President Biden emphasizes the need for bipartisanship, a value he held dear in the Senate. But it's one that, in today's sharply divided Washington, feels out of touch with the moment.

President Biden also keeps the schedule of a senator: He's often late to events and likes to get out of town on the weekends, returning home to Delaware.

One major difference? Now he's riding Air Force One instead of Amtrak.



SHOOTING HIGH AND FALLING SHORT

President Biden inherited a long list of unfulfilled Democratic policy priorities when he took office, but despite his best efforts, most remain so.

Taking office after Trump's efforts to subvert the will of voters, no issue seemed so urgent for Biden as the push for legislation on voting protections.

President Biden's attempt to break a logjam on the legislation by pushing for the Senate to change its rules to pass bills by a simple majority was quashed before it even really began by two moderate members of his own party.

It was emblematic of how President Biden's central rationale for his presidency — his nearly four decades in Washington uniquely positioned him to deliver on an immensely ambitious agenda — seems increasingly out of step with today's politics.

President Biden bet unsuccessfully that personal relationships, private cajoling and public arm-twisting could overcome years of increasingly bitter partisan divisions and ideological disagreements.

The lack of progress on voting rights, immigration, climate change, gun control and abortion protections remains an unmet burden.


NO OBAMA 2.0

President Biden came to office trumpeting "America is back," his shorthand message to allies and adversaries that the days of Trump's inward-looking "America first" foreign policy were over.

But his approach to the world has also been notable for its determination to avoid some of the missteps of his old boss, Barack Obama.

President Biden stood by his pledge to meet an August deadline to end the war in Afghanistan even as military commanders and some political allies urged him to slow down what ended up being a chaotic and bloody U.S. military withdrawal. As vice president, President Biden had opposed Obama's move to surge more U.S. troops into the country. But the exit President Biden presided over was widely criticized for its haste and execution, which included U.S. troop casualties.

President Biden also came to office with a greater deal of skepticism than Obama — and Trump and George W. Bush for that matter — about Russian President Vladimir Putin. Obama sought to "reset" the U.S.-Russia relationship. By 2014, after a series of earlier disappointments, Obama's hope for a reset had evaporated when Russia seized the Black Sea peninsula of Crimea from Ukraine.

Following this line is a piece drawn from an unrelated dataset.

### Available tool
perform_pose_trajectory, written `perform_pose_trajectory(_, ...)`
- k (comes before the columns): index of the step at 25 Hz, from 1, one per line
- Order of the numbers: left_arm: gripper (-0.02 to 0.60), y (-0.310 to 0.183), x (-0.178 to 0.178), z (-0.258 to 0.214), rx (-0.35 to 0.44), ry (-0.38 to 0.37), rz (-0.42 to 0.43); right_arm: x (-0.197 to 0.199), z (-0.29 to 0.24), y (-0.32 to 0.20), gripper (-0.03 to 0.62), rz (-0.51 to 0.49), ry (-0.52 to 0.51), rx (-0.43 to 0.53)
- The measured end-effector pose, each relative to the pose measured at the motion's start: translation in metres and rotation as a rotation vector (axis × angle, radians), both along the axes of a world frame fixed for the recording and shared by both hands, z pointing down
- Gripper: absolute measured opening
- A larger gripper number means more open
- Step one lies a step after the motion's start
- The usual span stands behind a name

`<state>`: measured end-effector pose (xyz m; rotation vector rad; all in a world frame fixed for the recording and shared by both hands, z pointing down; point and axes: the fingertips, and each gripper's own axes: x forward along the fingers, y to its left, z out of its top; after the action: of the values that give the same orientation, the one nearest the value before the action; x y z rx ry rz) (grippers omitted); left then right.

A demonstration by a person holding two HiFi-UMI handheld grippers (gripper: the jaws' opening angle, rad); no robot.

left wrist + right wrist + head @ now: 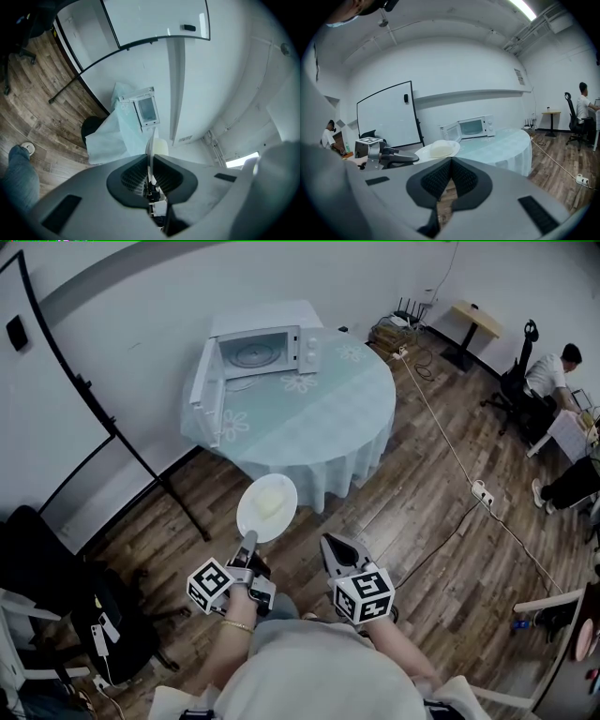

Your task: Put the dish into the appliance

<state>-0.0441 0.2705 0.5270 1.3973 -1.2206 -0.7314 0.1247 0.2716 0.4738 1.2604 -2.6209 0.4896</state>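
Observation:
A white microwave (258, 351) stands on the round table (328, 418) with its door (204, 381) swung open to the left. My left gripper (249, 538) is shut on the near rim of a white dish (267, 505) that carries a pale lump of food, held above the floor short of the table. In the left gripper view the dish (151, 143) shows edge-on between the jaws, with the microwave (146, 110) beyond. My right gripper (330, 545) is beside it, shut and holding nothing. The right gripper view shows the dish (438, 149), the left gripper (389, 158) and the microwave (473, 126).
A whiteboard on a black stand (94, 399) stands to the left of the table. A black chair (56, 568) is at my left. A cable with a power strip (481, 493) runs over the wooden floor on the right. A person (553, 371) sits at the far right.

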Motion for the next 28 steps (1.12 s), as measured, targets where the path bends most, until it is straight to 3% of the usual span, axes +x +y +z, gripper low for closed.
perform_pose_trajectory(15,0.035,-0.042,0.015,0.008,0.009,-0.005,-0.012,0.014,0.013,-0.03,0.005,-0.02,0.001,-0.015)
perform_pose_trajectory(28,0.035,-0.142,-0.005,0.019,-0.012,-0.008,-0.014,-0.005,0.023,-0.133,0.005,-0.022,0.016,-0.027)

President Biden made it clear early on that his highest hope for the Putin relationship was finding a measure of stability and predictability. With his administration pressing Putin to step back from Russia's current troop buildup on the Ukraine border, it remains to be seen if President Biden's approach will net better results.


ALL THE PRESIDENT'S CZARS

From infrastructure to COVID-19 response, President Biden has hired White House coordinators to marshal the resources of the federal government to implement his policies. In the case of combating climate change, President Biden went so far as to put two in place — Gina McCarthy to lead the domestic initiative and former Secretary of State John Kerry to lead it globally.

President Biden knows a thing or two about czars: He was one, when he led the implementation of the American Recovery Act for President Barack Obama. But it's telling that rather than relying on Cabinet secretaries or his own vice president, he's chosen experienced and often politically connected managers like Gene Sperling, who leads implementation of the COVID-19 relief bill, and Jeff Zients, who runs the government response to the virus.

This reflects not just the Biden White House's technocratic streak but also the centralization of power within the West Wing.